> _Data supplied_
┌────────

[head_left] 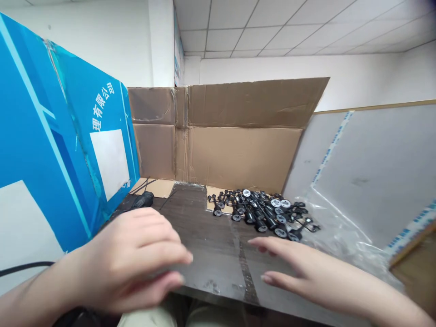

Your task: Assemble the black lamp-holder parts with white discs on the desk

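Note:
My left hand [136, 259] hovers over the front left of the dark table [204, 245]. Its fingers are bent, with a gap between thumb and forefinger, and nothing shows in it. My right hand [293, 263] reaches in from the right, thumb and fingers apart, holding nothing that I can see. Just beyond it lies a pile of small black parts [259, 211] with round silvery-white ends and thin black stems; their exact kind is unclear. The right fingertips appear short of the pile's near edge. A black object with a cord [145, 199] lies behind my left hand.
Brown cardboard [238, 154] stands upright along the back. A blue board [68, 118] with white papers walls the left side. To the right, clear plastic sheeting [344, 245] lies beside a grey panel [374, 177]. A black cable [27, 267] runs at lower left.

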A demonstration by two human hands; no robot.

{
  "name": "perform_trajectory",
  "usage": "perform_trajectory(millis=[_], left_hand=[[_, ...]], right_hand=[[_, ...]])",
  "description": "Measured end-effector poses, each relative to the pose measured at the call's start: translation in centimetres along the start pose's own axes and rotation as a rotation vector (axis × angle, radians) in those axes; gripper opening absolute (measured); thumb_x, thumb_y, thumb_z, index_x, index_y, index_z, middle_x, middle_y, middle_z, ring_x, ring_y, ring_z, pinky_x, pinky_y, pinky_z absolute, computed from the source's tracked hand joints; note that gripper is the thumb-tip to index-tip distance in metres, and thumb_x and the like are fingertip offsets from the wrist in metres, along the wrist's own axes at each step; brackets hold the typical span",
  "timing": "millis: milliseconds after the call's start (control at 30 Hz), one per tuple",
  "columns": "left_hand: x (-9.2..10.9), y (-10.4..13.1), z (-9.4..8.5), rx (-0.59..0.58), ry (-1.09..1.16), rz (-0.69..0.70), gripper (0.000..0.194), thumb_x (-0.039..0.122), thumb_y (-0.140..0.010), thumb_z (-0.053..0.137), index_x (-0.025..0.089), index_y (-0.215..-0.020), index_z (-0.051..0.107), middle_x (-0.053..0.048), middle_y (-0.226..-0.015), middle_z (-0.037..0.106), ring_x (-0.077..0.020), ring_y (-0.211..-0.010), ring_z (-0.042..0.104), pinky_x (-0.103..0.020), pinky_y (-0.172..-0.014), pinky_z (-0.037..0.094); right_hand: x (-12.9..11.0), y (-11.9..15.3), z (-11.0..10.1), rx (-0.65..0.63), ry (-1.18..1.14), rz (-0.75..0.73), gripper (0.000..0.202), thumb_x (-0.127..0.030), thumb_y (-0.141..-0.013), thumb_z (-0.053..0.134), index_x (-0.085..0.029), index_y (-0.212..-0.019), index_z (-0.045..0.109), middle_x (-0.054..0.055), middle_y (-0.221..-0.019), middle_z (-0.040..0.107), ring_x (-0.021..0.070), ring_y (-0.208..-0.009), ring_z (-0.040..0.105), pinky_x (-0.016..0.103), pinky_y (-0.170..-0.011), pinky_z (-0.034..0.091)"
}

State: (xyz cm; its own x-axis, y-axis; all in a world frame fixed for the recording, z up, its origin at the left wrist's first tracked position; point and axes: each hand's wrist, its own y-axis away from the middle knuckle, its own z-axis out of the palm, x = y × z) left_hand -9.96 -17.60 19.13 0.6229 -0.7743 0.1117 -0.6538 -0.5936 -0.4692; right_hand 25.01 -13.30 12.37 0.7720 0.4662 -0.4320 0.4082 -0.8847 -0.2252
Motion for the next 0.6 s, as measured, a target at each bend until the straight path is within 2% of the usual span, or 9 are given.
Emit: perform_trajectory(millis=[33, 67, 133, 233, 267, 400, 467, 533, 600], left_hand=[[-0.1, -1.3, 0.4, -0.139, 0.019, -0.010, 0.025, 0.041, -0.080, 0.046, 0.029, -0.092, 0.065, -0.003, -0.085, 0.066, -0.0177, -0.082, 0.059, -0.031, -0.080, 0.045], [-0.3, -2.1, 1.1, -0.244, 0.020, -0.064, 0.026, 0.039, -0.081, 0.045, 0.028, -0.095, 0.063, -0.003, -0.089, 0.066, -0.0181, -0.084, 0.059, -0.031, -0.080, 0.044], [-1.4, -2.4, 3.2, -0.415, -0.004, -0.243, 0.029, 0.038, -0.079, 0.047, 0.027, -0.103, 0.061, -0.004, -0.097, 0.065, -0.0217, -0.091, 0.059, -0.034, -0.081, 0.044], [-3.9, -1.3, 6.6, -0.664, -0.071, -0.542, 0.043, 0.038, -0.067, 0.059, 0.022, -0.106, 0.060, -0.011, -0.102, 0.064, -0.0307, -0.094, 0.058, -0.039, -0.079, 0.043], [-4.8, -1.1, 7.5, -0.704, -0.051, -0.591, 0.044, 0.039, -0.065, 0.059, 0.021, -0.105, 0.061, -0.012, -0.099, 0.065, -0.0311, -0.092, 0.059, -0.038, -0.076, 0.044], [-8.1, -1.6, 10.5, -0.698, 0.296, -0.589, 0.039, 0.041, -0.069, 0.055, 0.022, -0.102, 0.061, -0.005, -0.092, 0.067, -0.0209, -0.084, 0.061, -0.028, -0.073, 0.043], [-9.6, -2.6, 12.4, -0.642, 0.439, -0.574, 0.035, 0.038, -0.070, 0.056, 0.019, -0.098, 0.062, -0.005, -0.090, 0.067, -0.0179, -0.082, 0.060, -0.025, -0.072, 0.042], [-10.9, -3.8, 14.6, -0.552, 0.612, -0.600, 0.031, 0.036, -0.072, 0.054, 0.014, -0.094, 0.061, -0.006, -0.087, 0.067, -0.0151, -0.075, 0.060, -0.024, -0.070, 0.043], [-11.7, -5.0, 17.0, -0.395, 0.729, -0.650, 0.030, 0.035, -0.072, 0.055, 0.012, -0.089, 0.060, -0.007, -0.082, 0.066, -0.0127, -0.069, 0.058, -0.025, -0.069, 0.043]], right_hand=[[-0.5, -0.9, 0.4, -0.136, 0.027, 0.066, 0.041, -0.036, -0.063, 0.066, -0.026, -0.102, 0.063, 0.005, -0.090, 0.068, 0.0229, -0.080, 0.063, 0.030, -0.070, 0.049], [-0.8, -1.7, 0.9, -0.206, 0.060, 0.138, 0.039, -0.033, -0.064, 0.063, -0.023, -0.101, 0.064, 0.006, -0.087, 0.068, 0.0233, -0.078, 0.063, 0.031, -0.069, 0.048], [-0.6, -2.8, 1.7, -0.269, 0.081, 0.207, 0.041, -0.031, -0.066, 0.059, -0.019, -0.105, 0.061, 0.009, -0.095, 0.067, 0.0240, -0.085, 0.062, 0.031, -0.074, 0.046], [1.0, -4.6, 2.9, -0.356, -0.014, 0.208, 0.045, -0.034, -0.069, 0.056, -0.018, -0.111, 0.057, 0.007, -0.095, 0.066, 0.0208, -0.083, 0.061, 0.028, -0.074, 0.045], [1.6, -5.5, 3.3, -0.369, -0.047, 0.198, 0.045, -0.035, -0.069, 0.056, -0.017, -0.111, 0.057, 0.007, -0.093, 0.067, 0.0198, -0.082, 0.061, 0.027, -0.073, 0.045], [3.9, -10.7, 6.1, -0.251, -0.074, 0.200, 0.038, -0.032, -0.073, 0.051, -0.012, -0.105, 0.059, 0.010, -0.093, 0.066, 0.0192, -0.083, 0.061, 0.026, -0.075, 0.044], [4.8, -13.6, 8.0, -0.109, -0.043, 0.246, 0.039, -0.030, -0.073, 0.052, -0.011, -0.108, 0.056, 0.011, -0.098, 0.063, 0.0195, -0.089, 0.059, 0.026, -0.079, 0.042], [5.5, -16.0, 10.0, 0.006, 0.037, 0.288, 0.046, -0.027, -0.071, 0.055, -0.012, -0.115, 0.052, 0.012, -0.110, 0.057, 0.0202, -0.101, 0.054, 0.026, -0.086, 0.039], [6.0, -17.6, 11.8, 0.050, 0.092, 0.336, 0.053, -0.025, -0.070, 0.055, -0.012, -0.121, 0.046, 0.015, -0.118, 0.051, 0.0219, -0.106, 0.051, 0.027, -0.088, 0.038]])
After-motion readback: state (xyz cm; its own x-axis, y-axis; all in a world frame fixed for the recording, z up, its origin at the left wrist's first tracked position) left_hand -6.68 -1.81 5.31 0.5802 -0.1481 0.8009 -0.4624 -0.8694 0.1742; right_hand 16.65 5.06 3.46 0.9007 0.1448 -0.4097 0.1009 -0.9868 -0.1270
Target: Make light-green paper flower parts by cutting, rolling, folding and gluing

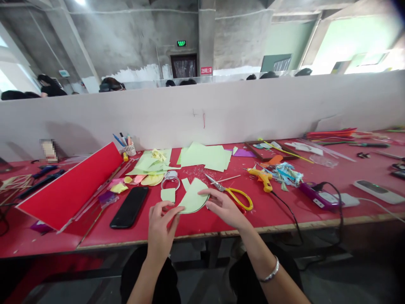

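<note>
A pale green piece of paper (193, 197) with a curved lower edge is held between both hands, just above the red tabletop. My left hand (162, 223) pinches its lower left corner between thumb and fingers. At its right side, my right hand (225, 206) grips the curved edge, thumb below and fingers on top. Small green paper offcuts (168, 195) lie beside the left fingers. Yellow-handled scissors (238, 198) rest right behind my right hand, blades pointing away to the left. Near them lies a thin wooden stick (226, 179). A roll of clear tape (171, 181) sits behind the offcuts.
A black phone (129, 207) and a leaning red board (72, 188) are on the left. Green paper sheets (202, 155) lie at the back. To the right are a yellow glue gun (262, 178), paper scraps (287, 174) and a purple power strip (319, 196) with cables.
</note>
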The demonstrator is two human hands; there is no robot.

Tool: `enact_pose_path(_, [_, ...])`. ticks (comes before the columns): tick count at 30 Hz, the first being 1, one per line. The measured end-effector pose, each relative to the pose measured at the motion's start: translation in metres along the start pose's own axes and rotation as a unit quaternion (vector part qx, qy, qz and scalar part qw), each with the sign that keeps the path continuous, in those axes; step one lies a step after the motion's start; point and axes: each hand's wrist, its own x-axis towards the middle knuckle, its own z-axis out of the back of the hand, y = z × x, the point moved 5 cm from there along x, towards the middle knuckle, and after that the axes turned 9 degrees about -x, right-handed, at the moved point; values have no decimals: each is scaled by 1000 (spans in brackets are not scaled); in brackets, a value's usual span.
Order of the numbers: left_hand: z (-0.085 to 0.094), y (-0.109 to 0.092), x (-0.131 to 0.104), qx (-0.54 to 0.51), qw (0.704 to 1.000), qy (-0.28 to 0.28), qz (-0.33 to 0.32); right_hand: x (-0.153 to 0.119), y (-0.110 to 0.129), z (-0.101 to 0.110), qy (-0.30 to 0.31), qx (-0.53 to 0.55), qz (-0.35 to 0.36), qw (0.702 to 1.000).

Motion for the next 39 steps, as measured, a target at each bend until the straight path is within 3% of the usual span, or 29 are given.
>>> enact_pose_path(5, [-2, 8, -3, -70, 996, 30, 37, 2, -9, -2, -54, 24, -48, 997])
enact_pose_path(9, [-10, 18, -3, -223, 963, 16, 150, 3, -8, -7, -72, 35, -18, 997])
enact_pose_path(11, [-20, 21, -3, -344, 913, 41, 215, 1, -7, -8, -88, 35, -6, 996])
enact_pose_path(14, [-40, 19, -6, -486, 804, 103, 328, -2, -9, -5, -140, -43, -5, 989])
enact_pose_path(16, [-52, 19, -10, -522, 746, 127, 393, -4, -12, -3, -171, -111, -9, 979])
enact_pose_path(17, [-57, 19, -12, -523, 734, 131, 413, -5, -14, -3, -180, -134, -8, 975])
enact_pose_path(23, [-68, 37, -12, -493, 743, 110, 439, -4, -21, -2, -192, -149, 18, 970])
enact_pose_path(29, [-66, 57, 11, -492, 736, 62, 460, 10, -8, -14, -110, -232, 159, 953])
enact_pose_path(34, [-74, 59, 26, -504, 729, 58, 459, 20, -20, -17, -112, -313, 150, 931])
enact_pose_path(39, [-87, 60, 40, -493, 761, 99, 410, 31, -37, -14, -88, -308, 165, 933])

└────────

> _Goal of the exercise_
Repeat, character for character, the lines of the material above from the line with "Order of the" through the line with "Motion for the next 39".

> _Written answer_
Order of the numbers: left_hand: z (-0.085 to 0.094), y (-0.109 to 0.092), x (-0.131 to 0.104), qx (-0.54 to 0.51), qw (0.704 to 1.000), qy (-0.28 to 0.28), qz (-0.33 to 0.32); right_hand: x (-0.153 to 0.119), y (-0.110 to 0.129), z (-0.101 to 0.110), qy (-0.30 to 0.31), qx (-0.53 to 0.55), qz (-0.35 to 0.36), qw (0.702 to 1.000).

Motion for the next 39 steps, as measured, a target at each bend until the straight path is within 3% of the usual span, or 29 are given.

There's no more to the answer.